Currently ptrace_check_attach() / ptrace_freeze_traced() rely on
specific scheduler behaviour to freeze the task. In specific, it
relies on there not being any blocking behaviour between:

set_special_state(TASK_TRACED);
...
schedule();

specifically it relies on being able to change p->__state between
those two points (to clear/set TASK_WAKEKILL) and relies on
wait_task_inactive() to ensure the task has hit that schedule().

However, PREEMPT_RT is breaking this by introducing sleeping
spinlocks. The consequence of sleeping spinlocks is that p->__state
can change (also see p->saved_state) and that a task can be inactive
(off the runqueue) and *NOT* be at the schedule() as expected.

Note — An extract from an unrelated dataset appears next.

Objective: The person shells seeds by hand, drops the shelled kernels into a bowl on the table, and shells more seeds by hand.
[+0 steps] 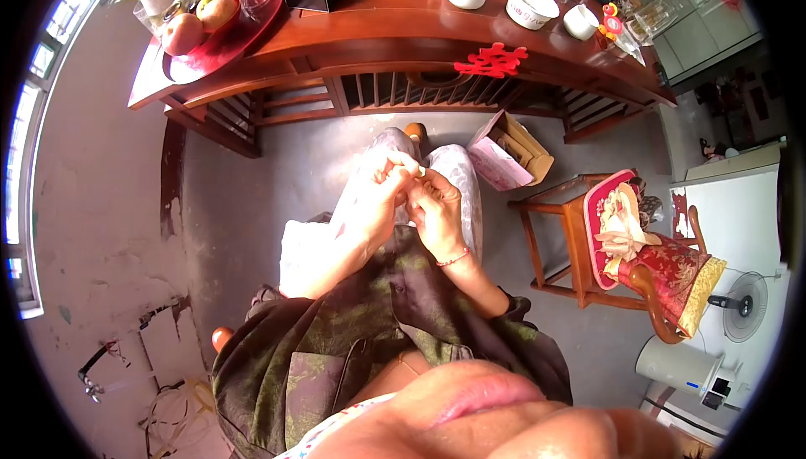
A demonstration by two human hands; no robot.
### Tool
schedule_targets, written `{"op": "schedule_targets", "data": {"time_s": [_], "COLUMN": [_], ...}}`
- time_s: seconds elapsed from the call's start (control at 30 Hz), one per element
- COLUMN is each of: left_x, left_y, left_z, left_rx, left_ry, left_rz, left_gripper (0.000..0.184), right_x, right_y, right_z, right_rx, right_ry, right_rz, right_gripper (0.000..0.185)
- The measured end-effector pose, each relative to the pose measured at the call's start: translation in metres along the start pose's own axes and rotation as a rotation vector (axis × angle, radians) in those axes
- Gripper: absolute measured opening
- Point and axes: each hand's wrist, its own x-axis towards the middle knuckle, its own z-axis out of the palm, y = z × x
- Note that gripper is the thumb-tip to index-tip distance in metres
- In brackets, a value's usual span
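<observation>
Fingertips of left hand and right hand pinched on small pale piece, piece between both hands, above legs.

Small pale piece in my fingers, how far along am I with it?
Done, it seems: the small pale piece is picked up and held above your lap. In hand: your left hand and right hand meet at it, fingertips pinching. To do: probably finishing with it and letting go. Your fingers hide too much to say how far the work has got.
</observation>
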Motion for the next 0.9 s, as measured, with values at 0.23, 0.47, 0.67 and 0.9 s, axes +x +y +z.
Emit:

That is, both the p->__state and wait_task_inactive() usage are
broken.

In order to avoid having to deal with p->saved_state, flip the
wait_task_inactive() and p->__state poking. That is, first wait for
the victim to be in schedule() and then poke p->__state, which is in a
known state by then.

The only problem with this is that it's possible to race with a
concurrent ptrace_detach()+pthread_attach() landing back in the same
situation as before. To deal with this, compare the task's nvcsw
count to make sure there is no scheduling between the initial
quiescence and the final task state poking.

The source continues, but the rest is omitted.